Cette étude montre également que les Français sont majoritairement favorables à l’autorisation du suicide assisté pour des personnes souffrant de maladies insupportables et incurables : 89 % approuvent cette idée, et seulement 4 % pas du tout. Par ailleurs, plus de deux tiers des interrogés (69 %) jugent que la loi Claeys-Leonetti doit être fortement modifiée ou abrogée car elle n’est pas efficace.
Grande réforme sociétale du second quinquennat ?
Emmanuel Macron a souvent pris des positions prudentes sur le sujet.
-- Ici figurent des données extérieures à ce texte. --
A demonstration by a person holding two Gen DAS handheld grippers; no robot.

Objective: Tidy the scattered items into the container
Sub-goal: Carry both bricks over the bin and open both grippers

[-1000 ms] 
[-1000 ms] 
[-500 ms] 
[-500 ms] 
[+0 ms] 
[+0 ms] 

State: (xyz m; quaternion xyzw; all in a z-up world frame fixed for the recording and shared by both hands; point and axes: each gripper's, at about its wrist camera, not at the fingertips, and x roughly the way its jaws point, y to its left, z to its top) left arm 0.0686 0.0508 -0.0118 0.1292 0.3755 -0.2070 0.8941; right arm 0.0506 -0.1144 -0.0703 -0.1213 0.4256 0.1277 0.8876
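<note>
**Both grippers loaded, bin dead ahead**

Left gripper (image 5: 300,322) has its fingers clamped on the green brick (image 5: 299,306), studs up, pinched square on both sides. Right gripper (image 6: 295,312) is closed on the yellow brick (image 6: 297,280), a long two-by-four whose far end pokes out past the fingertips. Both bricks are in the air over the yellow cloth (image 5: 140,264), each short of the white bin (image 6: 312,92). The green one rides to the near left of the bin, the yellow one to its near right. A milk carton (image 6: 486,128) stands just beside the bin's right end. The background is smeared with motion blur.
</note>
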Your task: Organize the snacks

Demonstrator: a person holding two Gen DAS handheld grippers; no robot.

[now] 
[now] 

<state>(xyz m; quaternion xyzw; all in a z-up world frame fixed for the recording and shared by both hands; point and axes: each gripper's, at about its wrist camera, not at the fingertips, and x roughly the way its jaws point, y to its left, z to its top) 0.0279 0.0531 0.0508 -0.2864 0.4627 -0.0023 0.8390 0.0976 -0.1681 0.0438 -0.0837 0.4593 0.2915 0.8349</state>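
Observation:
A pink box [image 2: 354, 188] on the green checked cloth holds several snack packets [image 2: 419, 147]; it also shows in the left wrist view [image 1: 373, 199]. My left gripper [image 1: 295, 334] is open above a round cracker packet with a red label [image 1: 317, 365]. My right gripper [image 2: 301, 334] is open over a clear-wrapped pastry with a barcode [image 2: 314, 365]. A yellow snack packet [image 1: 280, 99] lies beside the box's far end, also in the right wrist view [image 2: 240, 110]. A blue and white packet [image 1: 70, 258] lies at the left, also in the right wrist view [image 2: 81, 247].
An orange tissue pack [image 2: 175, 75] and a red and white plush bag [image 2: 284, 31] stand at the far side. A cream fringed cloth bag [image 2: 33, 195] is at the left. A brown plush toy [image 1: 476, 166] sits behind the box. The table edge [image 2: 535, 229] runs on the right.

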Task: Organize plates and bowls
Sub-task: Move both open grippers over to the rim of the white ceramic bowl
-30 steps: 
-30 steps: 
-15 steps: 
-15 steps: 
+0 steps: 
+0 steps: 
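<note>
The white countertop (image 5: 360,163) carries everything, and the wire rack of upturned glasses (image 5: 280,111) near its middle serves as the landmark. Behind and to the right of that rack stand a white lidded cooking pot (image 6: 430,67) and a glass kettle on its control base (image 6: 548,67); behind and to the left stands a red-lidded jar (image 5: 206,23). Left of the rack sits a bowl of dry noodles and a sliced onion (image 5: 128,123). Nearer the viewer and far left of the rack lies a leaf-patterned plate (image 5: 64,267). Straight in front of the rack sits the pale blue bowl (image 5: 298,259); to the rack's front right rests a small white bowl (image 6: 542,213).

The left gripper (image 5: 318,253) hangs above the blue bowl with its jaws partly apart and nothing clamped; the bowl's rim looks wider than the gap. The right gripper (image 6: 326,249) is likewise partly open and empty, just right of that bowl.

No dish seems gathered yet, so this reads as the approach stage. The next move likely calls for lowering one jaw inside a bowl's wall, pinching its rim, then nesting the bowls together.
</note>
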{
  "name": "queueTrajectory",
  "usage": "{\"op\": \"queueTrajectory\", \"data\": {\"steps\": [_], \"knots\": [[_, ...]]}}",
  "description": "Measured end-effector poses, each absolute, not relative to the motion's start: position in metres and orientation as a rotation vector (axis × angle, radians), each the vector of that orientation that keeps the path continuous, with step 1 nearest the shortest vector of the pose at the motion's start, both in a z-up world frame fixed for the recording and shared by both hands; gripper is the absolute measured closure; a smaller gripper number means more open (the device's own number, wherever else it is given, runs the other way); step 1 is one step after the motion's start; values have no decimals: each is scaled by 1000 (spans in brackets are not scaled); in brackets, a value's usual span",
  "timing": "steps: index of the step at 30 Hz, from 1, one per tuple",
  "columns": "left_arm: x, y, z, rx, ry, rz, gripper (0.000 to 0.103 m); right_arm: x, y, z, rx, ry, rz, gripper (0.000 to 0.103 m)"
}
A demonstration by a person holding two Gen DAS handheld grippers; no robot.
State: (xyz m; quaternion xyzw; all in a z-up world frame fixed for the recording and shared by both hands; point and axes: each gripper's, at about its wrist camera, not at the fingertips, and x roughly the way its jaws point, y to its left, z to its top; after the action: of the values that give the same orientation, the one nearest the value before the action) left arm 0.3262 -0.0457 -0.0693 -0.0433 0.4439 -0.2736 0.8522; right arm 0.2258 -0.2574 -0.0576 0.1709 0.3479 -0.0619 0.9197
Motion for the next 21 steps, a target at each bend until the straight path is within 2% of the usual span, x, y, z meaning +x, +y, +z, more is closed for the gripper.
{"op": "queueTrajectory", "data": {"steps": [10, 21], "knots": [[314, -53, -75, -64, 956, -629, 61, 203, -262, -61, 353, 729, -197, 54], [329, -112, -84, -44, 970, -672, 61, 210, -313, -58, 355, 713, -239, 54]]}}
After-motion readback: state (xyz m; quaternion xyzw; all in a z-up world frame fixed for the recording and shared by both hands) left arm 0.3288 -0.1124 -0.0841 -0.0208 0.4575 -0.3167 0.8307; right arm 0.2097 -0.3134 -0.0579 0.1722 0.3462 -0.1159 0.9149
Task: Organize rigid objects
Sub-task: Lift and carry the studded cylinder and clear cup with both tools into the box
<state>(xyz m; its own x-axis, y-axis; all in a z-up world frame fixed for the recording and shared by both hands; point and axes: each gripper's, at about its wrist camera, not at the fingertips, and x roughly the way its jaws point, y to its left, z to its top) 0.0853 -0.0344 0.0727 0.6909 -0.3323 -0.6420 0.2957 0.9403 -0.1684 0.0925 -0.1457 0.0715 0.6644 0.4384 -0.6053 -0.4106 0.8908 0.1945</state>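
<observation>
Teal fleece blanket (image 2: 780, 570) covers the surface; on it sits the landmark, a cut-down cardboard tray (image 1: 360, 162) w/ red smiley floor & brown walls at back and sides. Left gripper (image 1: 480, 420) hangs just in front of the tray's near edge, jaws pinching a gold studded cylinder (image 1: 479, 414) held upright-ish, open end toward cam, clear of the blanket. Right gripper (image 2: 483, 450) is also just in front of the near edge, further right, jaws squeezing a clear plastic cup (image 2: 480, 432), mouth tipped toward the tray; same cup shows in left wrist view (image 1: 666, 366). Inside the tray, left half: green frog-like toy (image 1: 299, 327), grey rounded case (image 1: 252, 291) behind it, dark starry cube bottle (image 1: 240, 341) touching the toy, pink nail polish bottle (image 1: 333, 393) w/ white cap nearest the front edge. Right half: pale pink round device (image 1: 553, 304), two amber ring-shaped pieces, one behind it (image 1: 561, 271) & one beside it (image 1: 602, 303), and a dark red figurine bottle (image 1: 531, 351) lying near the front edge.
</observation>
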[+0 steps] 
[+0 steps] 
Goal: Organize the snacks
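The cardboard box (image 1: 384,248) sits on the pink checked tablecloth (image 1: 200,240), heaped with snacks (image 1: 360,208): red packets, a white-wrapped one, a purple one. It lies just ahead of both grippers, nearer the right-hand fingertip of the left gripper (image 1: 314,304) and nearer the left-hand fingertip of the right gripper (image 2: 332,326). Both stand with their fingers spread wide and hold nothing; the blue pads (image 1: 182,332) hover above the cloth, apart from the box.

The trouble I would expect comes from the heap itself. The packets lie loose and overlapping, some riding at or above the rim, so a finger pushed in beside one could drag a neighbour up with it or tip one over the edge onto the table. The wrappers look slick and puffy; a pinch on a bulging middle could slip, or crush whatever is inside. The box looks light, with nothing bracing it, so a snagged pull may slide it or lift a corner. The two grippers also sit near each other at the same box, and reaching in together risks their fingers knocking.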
Il y a deux ans, lorsqu’Alain Cocq, atteint d’une maladie orpheline avait écrit au président pour l’implorer de le laisser mourir, le chef de l’État lui avait répondu : “parce que je ne me situe pas au-dessus des lois, je ne suis pas en mesure d’accéder à votre demande”.
Lundi, encore, Emmanuel Macron affirmait : “mon opinion personnelle importe peu”. Avant son élection en 2017, ce dernier, interrogé par Laurence Ferrari, avait néanmoins manifesté sa volonté de “choisir [sa] fin de vie”, et a déjà, par le passé, exprimé son intérêt pour le modèle belge.
Malgré cela, la fin de vie et l’aide active à mourir n’ont pas été les sujets de son premier quinquennat. “La loi de 2016 avait moins d’un an, on n’avait pas encore conscience qu’elle était plus inhumaine encore que celle de 2005”, suppose Philippe Lohéac.
Emmanuel Macron, qui envisage d’en faire la grande réforme sociétale de son second quinquennat, a récemment décidé de relancer le sujet, dans un contexte où la notion d’euthanasie est de plus en plus largement acceptée par l’opinion publique et une partie du monde politique.
“On a l’espoir que les Français soient enfin entendus”, estime le délégué général de l’ADMD. “Mais on a déjà été échaudés, nuance-t-il. L’ancien président François Hollande était pour, mais il a fait voter la loi de 2016”.